Evaluation reveals a dimorphic population of RBCs, large platelets that are deficient of granules, hypogranulated neutrophils with hyposegmented (two lobes) pseudo–Pelger-Huët cells, or ringed neutrophils and neutrophils with Döhle bodies. Rare myeloblasts may be found. Examination of the bone marrow may reveal a hypercellular or normocellular marrow; however, in 10% to 20% of cases the marrow is hypocellular. Ringed sideroblasts, erythroid megaloblastoid dysplastic maturation, disordered (dysplastic) maturation of megakaryocytes (micro-megakaryocytes, hypolobation, pawn ball megakaryocytes), and increased myeloblasts, but <20% of non-erythroid cells can be found. Marrow examination may show abnormal localized immature precursors (ALIPs) remote from bone trabeculae. Cytogenetics may show clonal chromosome abnormalities including trisomy 8, monosomy 5 or 7, and deletions of the long arms of chromosomes 20, 5, or 7 (20q-, 5q-, or 7q-).

Pφ

Myelofibrosis may be primary (agnogenic myeloid metaplasia [AMM]) or secondary to infiltrative diseases such as infections and metastatic malignancies (myelophthisic marrow). Because the marrow is replaced by fibrous tissue and possible infiltrative process of metastatic tumor or infection, there is loss of hematopoietic tissue with increase in extramedullary hematopoiesis (spleen and liver). When primary, there is neoplastic transformation of multipotent stem cells that stimulate (transforming growth factor-β and thrombopoietin) marrow non-neoplastic fibroblasts to produce excess collagen. Marrow failure eventually occurs with resultant pancytopenia.

TP

In early stages, patients are usually asymptomatic and are first diagnosed with splenomegaly or from an abnormal CBC. In the later stages, patients develop weight loss, hepatomegaly, malaise, and fever. In primary myelofibrosis, they may present with AML. Rarely, patients develop lymphadenopathy, splenic infarction, or secondary gout.

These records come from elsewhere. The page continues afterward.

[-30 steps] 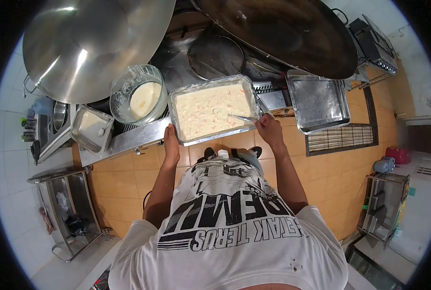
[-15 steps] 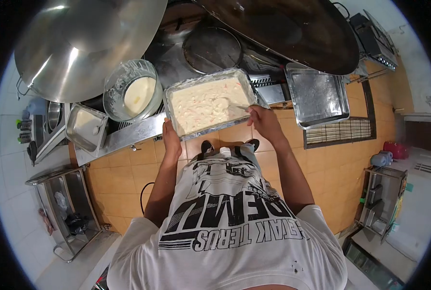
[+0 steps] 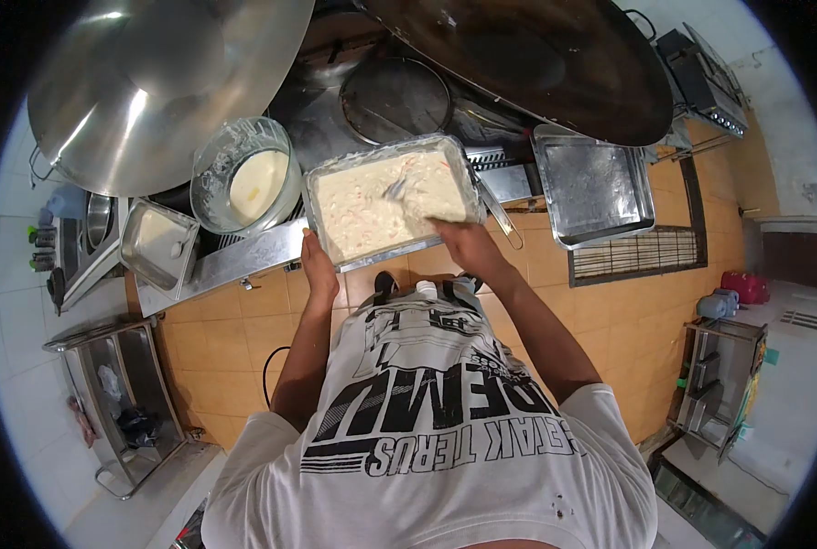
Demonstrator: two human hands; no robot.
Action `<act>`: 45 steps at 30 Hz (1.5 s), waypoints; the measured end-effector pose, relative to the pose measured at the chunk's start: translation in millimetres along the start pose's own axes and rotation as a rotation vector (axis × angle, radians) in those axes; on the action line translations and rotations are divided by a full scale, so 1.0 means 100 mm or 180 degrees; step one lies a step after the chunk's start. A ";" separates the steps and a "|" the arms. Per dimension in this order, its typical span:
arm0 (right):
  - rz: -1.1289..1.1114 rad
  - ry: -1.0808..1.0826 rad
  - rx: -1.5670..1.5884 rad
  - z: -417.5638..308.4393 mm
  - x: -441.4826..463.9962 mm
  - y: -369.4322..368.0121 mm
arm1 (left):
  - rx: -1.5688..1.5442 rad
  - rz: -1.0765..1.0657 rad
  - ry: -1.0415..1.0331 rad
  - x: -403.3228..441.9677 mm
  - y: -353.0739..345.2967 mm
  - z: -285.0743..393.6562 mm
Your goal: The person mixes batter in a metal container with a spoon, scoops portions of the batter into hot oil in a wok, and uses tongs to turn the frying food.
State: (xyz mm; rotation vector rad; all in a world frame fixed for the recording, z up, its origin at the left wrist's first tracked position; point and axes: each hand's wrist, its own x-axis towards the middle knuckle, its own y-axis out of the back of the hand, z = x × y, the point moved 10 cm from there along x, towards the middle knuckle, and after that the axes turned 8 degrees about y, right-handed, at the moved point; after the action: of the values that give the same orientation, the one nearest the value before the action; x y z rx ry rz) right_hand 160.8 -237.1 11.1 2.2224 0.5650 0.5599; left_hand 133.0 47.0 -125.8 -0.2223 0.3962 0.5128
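Observation:
A rectangular metal tray (image 3: 313,203) holds a thick cream-coloured mixture (image 3: 362,206) with orange bits in it. My left hand (image 3: 319,267) is against the tray's near left corner, its fingers wrapped round the edge. Over the tray's near right part, my right hand (image 3: 463,245) is closed on a metal utensil (image 3: 396,188), whose end dips into the mixture; most of its handle is hidden. To the left of the tray stands a glass bowl (image 3: 211,190) with pale batter. Farther left, a small metal tray (image 3: 156,240) contains some pale mixture and a utensil.
A large steel wok (image 3: 170,64) leans at the upper left and a dark wok (image 3: 555,73) at the upper right. A flat metal pan (image 3: 594,188) lies to the right. Behind the tray is a round burner (image 3: 395,101). A metal trolley (image 3: 120,366) stands lower left.
My right hand has moved left over the tray, and the utensil's end has shifted left and away from me through the mixture. My left hand stays at the tray's corner.

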 end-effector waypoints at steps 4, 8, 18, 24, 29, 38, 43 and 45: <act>-0.0522 -0.0215 -0.0488 0.03 -0.26 -0.01 | -0.0067 0.0149 -0.0047 -0.10 -0.04 0.11; 0.0231 -0.0213 -0.0334 0.14 -0.14 0.45 | 0.0057 -0.0067 0.0139 -0.11 -0.07 0.11; 0.0303 0.0081 -0.0052 0.10 0.20 -0.07 | -0.0167 -0.0016 0.0151 -0.17 -0.11 0.18; -0.0023 -0.0101 0.0389 0.07 -0.08 0.36 | -0.0903 -0.0296 0.0888 -0.02 -0.13 -0.03; 0.0466 -0.0908 0.0061 0.54 -0.26 0.52 | -0.0562 0.0028 0.0538 -0.12 -0.12 0.10; 0.0559 -0.0746 0.0871 0.42 -0.32 0.19 | -0.0619 -0.0184 0.0377 0.00 -0.11 0.03; 0.0525 -0.1258 0.0320 0.48 -0.44 0.37 | -0.0442 -0.0126 0.0511 -0.05 -0.12 0.05; 0.0800 -0.1133 0.0649 0.54 -0.51 0.24 | -0.0488 -0.0305 0.0682 -0.11 -0.19 0.08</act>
State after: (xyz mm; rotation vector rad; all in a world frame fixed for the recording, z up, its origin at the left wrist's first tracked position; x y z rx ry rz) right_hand 154.9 -310.4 -15.2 2.5305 0.1644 0.2254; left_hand 136.1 28.7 -112.1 -0.4446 0.5526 0.4266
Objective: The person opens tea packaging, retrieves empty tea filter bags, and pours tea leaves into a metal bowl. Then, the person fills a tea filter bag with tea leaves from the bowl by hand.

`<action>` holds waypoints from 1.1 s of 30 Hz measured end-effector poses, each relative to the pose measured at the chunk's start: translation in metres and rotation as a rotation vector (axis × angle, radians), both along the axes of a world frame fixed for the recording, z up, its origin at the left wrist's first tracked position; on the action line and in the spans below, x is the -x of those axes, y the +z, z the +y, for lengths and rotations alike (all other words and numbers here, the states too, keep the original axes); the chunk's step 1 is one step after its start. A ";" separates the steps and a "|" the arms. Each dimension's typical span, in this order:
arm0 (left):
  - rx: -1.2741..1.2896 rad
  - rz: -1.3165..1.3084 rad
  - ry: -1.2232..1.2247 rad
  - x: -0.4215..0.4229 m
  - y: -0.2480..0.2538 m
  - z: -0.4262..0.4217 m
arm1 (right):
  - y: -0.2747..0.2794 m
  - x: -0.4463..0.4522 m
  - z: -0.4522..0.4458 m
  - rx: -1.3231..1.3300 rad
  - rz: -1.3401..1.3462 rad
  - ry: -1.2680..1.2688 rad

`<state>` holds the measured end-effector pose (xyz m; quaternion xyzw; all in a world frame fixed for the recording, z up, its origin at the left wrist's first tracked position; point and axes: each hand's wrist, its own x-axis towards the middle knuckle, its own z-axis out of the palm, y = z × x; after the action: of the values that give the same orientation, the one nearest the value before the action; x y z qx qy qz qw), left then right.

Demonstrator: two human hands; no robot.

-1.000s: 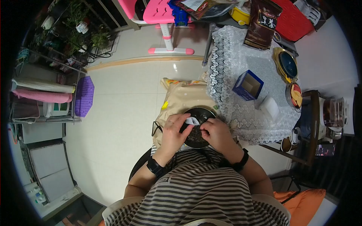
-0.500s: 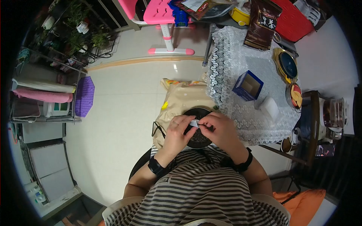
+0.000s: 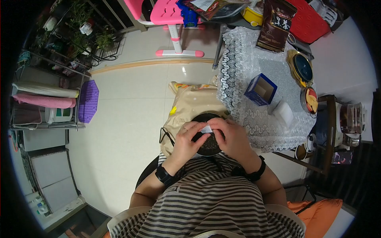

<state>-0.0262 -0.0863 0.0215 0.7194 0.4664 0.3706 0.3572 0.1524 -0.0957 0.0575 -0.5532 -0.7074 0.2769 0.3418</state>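
Note:
A small white packet (image 3: 206,129) is pinched between both hands over a dark round bowl (image 3: 208,150). My left hand (image 3: 186,139) has its fingers closed on the packet's left side. From the right, my right hand (image 3: 232,137) grips the packet's upper right edge with thumb and fingertips. Dark loose bits lie inside the bowl, partly covered by the hands. Under the bowl is a beige patterned cloth (image 3: 190,99) across my lap.
To the right stands a table with a lace cloth (image 3: 254,127), bearing an open blue box (image 3: 261,90), a white pouch (image 3: 283,114), a brown bag (image 3: 276,27) and a dish of fruit (image 3: 309,100). A pink chair (image 3: 170,12) stands ahead. Left is a rack with towels (image 3: 45,101).
My right hand has moved left and up from over the bowl to the white packet and now holds its edge. My left hand has shifted slightly right with the packet.

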 end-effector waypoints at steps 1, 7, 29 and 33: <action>0.071 -0.052 -0.014 0.000 0.001 0.000 | 0.000 0.000 -0.001 -0.012 -0.017 0.018; 0.078 -0.061 -0.059 0.010 -0.005 0.001 | -0.002 -0.001 -0.002 0.038 -0.056 0.099; 0.147 -0.053 -0.047 0.019 0.024 -0.002 | -0.010 0.005 -0.022 0.040 -0.017 0.086; -0.099 0.036 -0.073 0.019 0.015 0.001 | -0.001 0.005 -0.018 0.018 -0.026 0.085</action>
<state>-0.0453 -0.0848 0.0368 0.7592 0.4274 0.3670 0.3259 0.1470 -0.1136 0.0565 -0.5293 -0.7321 0.2905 0.3156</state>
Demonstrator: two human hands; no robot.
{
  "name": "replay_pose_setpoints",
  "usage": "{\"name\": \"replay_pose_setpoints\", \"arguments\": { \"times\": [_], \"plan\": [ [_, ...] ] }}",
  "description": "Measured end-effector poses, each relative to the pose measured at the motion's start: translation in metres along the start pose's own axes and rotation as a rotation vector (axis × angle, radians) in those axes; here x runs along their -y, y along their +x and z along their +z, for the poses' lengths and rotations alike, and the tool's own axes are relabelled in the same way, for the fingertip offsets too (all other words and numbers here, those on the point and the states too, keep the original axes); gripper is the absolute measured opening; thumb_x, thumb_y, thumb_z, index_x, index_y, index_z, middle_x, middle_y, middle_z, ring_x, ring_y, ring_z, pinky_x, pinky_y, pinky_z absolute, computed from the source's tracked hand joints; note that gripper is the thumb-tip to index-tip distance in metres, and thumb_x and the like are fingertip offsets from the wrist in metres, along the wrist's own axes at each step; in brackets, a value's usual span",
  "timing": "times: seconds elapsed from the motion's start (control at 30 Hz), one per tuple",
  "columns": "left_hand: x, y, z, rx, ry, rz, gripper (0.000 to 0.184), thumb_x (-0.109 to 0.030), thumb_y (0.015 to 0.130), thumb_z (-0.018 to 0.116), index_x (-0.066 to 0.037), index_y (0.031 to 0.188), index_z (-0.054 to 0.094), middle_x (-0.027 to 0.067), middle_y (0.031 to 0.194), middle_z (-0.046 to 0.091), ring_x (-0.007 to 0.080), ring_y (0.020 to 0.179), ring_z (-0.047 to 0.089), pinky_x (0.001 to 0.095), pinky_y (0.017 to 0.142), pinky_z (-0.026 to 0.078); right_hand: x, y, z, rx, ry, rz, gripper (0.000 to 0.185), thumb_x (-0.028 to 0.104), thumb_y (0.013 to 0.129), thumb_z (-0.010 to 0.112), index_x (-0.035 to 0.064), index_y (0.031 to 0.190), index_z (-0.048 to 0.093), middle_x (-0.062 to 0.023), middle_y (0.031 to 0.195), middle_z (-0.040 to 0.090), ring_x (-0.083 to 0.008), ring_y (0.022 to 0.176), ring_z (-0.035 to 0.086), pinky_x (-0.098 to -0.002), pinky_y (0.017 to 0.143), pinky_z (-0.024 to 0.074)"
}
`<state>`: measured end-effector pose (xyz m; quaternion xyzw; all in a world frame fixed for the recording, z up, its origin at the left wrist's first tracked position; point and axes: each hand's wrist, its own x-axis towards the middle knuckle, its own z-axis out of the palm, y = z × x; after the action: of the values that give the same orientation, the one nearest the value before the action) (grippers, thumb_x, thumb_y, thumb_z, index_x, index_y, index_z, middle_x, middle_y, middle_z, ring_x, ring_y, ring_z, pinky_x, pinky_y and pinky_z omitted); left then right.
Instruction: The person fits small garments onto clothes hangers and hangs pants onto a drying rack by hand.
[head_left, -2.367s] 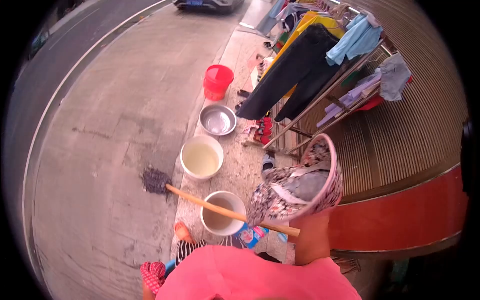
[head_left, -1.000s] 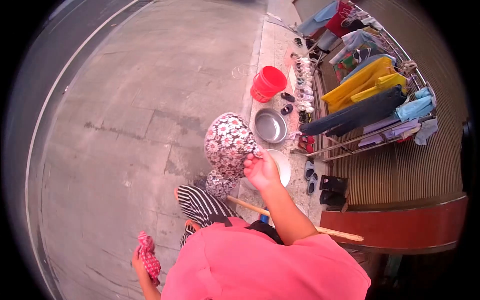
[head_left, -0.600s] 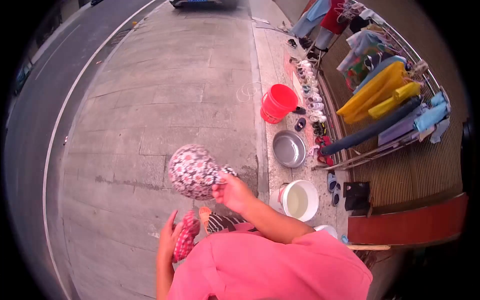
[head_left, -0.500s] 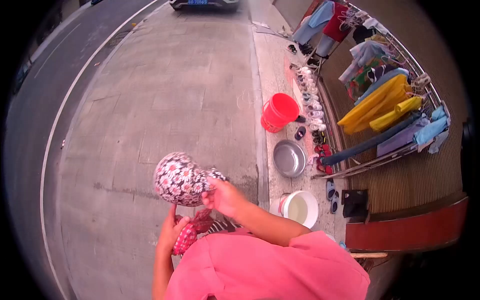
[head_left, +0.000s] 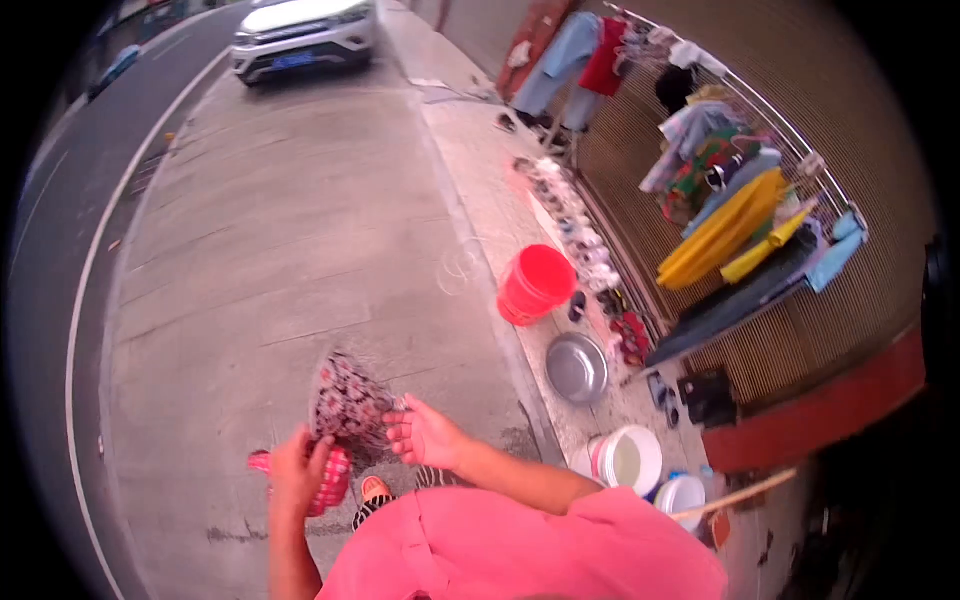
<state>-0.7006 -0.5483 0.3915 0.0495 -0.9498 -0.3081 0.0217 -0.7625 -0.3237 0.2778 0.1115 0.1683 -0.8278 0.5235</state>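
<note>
My left hand is closed around a bunched red-and-white checked cloth. Its fingertips also meet the lower edge of a dark cloth piece with pink and white flowers, which is smeared by motion. At the right side of that floral cloth is my right hand, palm partly turned up and fingers apart. Whether its fingertips touch the cloth I cannot tell. Both hands are in front of my pink shirt, above the pavement.
To the right stand a red bucket, a metal basin and white buckets. Behind them are shoes and a rack of hanging laundry. A white car is at the far end. A sandalled foot shows below.
The view has swung, bringing more of the car into sight. The floral cloth has gone from rounded and puffed to a collapsed cone. My left hand has moved left; my right hand's fingers have spread.
</note>
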Motion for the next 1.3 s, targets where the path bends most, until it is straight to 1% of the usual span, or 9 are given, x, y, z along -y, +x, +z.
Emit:
{"name": "replay_pose_setpoints", "arguments": {
  "times": [0.1,0.2,0.33,0.53,0.73,0.87,0.97,1.2,1.3],
  "plan": [
    [0.003,0.060,-0.037,-0.038,0.034,0.173,0.022,-0.015,0.076,0.064,-0.001,0.073,0.048,0.0187,0.063,0.052,0.0353,0.056,0.049,0.0378,0.051,0.038,0.024,0.015,0.006,-0.033,-0.125,-0.092,0.043,0.042,0.090,0.040,0.0057,0.109,0.050,-0.0064,0.084,0.059,-0.0196,0.067,0.059,-0.0279,0.054,0.0456],
    [0.052,0.046,0.016,-0.031,-0.142,0.132,0.023,-0.016,0.076,0.065,-0.001,0.072,0.047,0.0176,0.063,0.052,0.0347,0.056,0.051,0.0379,0.051,0.039,0.007,0.008,-0.058,-0.302,-0.482,-0.256,0.032,0.032,0.090,0.046,0.0060,0.108,0.050,-0.0065,0.085,0.059,-0.0170,0.068,0.059,-0.0243,0.054,0.0454],
    [0.091,0.091,-0.008,-0.060,-0.025,0.166,0.018,-0.013,0.075,0.064,-0.001,0.077,0.051,0.0172,0.066,0.055,0.0322,0.057,0.052,0.0351,0.053,0.041,0.044,0.078,-0.036,-0.394,-0.692,-0.420,0.029,0.025,0.087,0.052,0.0061,0.109,0.050,-0.0052,0.088,0.058,-0.0130,0.070,0.059,-0.0231,0.055,0.0450],
    [0.119,0.095,0.006,-0.082,-0.316,0.000,0.014,-0.009,0.078,0.063,0.000,0.083,0.055,0.0113,0.065,0.056,0.0119,0.058,0.050,0.0287,0.055,0.042,0.055,0.174,-0.010,-0.233,-1.163,-0.647,0.038,0.018,0.082,0.057,0.0083,0.118,0.046,-0.0047,0.100,0.056,-0.0116,0.078,0.056,-0.0259,0.064,0.0459],
    [0.109,0.109,-0.011,-0.098,-0.505,0.055,0.014,-0.004,0.080,0.060,0.002,0.092,0.057,0.0031,0.076,0.062,0.0060,0.069,0.049,0.0243,0.062,0.044,0.061,0.175,0.057,-0.229,-1.703,-0.880,0.056,0.015,0.070,0.059,0.0104,0.123,0.041,-0.0139,0.115,0.045,-0.0290,0.100,0.051,-0.0363,0.084,0.0424],
    [0.173,0.114,0.022,-0.076,-0.316,0.119,0.016,-0.011,0.076,0.066,0.000,0.080,0.055,0.0120,0.064,0.056,0.0176,0.054,0.051,0.0292,0.053,0.042,0.058,0.198,0.022,-0.369,-1.737,-1.103,0.062,0.009,0.067,0.055,0.0059,0.127,0.036,-0.0162,0.120,0.041,-0.0321,0.111,0.042,-0.0363,0.095,0.0352],
    [0.186,0.148,0.008,0.075,-0.125,0.171,0.015,-0.010,0.074,0.065,0.000,0.080,0.055,0.0116,0.062,0.054,0.0152,0.054,0.049,0.0284,0.054,0.042,0.082,0.223,0.017,-0.310,-1.697,-1.027,0.069,0.005,0.067,0.053,0.0048,0.132,0.030,-0.0166,0.125,0.039,-0.0308,0.118,0.038,-0.0344,0.100,0.0301],
    [0.225,0.274,-0.044,0.152,-0.263,0.467,0.024,-0.015,0.071,0.070,-0.001,0.068,0.050,0.0142,0.056,0.049,0.0266,0.047,0.046,0.0333,0.046,0.037,0.139,0.308,0.049,-0.223,-1.472,-0.788,0.073,0.004,0.068,0.054,0.0069,0.135,0.025,-0.0118,0.119,0.049,-0.0223,0.115,0.043,-0.0354,0.099,0.0292],
    [0.249,0.354,-0.054,0.127,-0.325,0.391,0.020,-0.013,0.072,0.069,0.000,0.072,0.053,0.0122,0.055,0.048,0.0184,0.048,0.047,0.0308,0.048,0.038,0.190,0.351,0.057,-0.332,-1.507,-0.713,0.064,0.008,0.074,0.057,0.0088,0.133,0.032,-0.0069,0.118,0.050,-0.0163,0.113,0.043,-0.0351,0.093,0.0350]
  ]
}}
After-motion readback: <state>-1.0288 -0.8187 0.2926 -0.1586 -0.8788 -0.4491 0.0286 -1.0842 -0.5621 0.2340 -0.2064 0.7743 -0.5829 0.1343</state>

Also, secondary myelofibrosis may be seen in patients exposed to toxins such as benzene and radiation.

Dx

Evaluation of the patient’s peripheral smear and bone marrow is required to make the diagnosis. Patients may exhibit anemia with or without thrombocytopenia and/or leukopenia. Platelet and leukocyte counts may even be increased. The peripheral smear may reveal nucleated RBCs, teardrop-shaped RBCs, and immature myelogenous cells including myelocytes, promyelocytes, and myeloblasts. Patients may have elevated serum LDH and uric acid concentrations. In patients with myelofibrosis the bone marrow aspirate usually produces a dry tap, requiring a biopsy for evaluation and diagnosis. The bone marrow biopsy will reveal increased marrow fibrous tissue and may exhibit a hypercellular marrow including trilineage hyperplasia. In secondary myelofibrosis, granulomas, osteomyelitis, Hodgkin and non-Hodgkin lymphoma, hairy cell leukemia, or metastatic carcinoma may be found.